In the present numerical study, finite difference software FLAC in 2D analysis state has been used. The main goal of the research is to study the effect of geofoam on the behavioral improvement of cantilever retaining walls in static conditions. The results of the present research are as follows:(1)According to results, increasing the geofoam thickness increases soil lateral displacement and reduces forces on cantilever retaining walls.(2)Forces on cantilever retaining walls are reduced and soil lateral displacement is increased by a reduction of geofoam density with equal thickness.(3)Two geofoam panels have no considerable effect on the reduction of static forces on yielding and nonyielding retaining walls.(4)Trapezoidal geofoam increases soil lateral displacement and reduces forces on retaining walls compared to a rectangular geofoam panel (with equal cross section).(5)According to the present study, increasing the geofoam thickness reduces forces on cantilever retaining walls. Therefore, geofoam with the relative thickness up to 0.05 H improves the overturning safety factor of retaining walls. However, it is not recommended to use geofoam with the relative thickness higher than 0.2 H in the yielding cantilever retaining walls due to a reduction of resistive forces and stability reduction of such walls against overturning. At a thickness of 0.4 H, the overturning safety factor of yielding retaining walls is reduced by 50%.(6)Effect of geofoam on the reduction of forces on nonyielding cantilever retaining walls is more than that on yielding walls. Therefore, geofoam is mostly used to reduce static forces on nonyielding retaining walls.

Appendices

A. Normal Interface Stiffness Values

Details related to the stiffness of the materials’ interface for retaining walls have been shown in Tables 6 and 7 (ks = 0.2 kn).
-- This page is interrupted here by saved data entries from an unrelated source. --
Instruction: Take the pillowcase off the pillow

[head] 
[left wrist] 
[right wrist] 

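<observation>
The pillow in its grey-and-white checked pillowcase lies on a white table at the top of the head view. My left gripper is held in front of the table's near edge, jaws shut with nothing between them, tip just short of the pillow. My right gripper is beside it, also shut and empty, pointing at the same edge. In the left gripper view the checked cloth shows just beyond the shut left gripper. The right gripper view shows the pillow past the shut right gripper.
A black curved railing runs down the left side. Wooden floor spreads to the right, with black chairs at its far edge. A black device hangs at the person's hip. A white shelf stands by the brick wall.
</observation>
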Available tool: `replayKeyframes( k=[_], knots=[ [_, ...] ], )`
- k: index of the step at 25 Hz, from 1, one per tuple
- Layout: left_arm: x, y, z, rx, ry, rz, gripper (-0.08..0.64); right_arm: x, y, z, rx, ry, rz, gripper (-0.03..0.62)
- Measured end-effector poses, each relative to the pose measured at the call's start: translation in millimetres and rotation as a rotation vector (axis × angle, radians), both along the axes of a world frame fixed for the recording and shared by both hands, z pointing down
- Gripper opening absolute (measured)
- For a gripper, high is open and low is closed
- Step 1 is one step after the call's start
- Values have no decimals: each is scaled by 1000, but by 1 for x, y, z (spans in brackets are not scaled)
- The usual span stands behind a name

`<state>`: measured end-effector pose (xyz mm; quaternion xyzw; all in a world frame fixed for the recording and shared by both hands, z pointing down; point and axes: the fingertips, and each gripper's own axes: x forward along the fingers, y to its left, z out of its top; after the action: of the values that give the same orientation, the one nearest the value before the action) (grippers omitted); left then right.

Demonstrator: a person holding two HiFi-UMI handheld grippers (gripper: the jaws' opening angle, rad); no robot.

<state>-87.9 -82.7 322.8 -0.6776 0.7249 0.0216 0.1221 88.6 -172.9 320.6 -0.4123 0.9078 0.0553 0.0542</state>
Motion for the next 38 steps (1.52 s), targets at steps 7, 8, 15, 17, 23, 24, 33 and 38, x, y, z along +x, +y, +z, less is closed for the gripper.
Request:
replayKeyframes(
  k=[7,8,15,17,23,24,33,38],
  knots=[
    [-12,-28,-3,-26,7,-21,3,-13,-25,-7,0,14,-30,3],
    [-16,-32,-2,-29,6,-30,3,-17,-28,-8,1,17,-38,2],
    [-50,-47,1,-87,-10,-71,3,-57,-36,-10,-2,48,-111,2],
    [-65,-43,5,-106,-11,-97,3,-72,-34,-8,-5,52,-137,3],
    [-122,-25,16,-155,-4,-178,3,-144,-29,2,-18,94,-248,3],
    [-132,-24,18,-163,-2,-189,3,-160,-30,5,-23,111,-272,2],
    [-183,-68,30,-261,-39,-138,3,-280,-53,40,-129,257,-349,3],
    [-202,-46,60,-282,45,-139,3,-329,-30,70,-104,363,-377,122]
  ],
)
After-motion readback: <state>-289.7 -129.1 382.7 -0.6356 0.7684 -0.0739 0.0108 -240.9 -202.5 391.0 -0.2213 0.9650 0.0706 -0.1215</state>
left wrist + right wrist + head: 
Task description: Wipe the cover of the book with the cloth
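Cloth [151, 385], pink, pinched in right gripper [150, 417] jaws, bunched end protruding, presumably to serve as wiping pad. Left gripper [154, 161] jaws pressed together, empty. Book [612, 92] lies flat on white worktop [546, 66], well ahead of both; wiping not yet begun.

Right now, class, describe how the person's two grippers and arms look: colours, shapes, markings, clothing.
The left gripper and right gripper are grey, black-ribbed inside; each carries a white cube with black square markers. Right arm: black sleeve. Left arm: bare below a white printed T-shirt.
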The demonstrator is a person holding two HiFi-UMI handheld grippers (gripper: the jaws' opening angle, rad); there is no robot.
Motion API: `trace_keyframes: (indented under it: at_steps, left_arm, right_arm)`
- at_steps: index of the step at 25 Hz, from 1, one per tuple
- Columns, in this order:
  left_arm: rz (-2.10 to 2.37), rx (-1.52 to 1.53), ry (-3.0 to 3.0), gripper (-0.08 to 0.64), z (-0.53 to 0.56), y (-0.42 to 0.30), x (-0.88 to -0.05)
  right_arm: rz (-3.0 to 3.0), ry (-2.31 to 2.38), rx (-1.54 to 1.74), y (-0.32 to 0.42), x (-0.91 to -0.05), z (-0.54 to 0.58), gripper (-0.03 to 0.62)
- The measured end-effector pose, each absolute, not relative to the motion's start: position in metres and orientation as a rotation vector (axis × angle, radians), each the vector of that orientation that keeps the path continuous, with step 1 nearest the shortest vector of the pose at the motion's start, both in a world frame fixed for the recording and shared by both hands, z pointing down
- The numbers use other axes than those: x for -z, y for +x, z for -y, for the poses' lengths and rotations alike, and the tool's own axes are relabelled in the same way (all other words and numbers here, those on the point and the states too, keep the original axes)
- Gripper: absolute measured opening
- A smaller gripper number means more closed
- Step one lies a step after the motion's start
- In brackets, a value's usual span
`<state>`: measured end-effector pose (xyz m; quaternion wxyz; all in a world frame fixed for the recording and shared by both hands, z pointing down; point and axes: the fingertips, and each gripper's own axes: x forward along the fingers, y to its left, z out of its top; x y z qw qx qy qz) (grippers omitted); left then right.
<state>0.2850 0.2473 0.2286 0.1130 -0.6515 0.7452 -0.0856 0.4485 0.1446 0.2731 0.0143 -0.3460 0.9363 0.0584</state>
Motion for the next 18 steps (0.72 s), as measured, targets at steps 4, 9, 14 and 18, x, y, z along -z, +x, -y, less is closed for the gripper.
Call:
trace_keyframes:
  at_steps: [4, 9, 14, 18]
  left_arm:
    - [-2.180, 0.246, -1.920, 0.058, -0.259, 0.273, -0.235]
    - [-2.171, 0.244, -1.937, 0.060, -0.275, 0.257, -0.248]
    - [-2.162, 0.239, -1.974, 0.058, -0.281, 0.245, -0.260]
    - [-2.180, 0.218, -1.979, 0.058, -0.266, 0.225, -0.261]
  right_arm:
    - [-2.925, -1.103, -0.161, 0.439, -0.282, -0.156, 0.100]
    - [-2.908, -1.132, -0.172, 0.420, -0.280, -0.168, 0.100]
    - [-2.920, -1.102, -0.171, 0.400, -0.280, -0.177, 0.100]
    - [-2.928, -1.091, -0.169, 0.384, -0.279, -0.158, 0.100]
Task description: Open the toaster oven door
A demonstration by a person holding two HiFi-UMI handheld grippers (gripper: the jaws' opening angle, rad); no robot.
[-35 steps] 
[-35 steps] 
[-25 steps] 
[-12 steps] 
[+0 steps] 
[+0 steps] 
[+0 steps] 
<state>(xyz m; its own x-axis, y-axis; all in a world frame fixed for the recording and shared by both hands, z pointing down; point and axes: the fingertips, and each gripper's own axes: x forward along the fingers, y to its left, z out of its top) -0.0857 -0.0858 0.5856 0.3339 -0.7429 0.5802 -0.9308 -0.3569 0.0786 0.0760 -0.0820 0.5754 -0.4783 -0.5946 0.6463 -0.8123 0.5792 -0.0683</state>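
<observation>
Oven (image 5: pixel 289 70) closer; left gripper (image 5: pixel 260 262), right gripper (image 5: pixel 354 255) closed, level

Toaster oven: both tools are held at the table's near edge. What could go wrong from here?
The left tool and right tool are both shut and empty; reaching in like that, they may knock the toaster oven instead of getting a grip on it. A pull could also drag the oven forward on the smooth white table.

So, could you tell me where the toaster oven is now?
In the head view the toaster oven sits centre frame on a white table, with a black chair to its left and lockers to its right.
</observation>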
B. Effect of Geofoam Thickness Ratio on Reduction of Lateral Pressure

Figures 1416. show a reduction of forces on yielding and nonyielding retaining walls in the cases of using EPS15, EPS20, and EPS25, respectively.

Nomenclature

AP:Reduction in statical forces on retaining walls (%)
B:Cantilever retaining wall base width (m)
bh:Cantilever retaining wall heel breadth (m)
bt:Cantilever retaining wall toe extension (m)
C:Cohesion of geofoam (kPa)
d:Geofoam panel spacing (cm)
Eti:Young’s modulus of geofoam (MPa)
G:Shear modulus (MPa)
H:Cantilever retaining wall height (m)
k:Stiffness of geofoam (MN/m3)
K:Bulk modulus (MPa)
kn:Normal interface stiffness (MPa/m)
ks:Shear interface stiffness (MPa/m)
t:Geofoam thickness (m)
tb:Cantilever retaining wall base thickness (m)
ts:Cantilever retaining wall stem thickness (m)
γg:Specific weight of geofoam (kN/m3)
δx:Lateral displacements of soil (m)
Δzmin:Smallest width of an adjoining zone in the normal direction (m)
ν:Poisson’s ratio of geofoam (dimensionless)
ρ:Density of geofoam (kg/m3)
σx:Lateral stress on cantilever retaining wall (kPa)
σy:Yield strength of geofoam (kPa).

Conflicts of Interest

The authors declare that there are no conflicts of interest.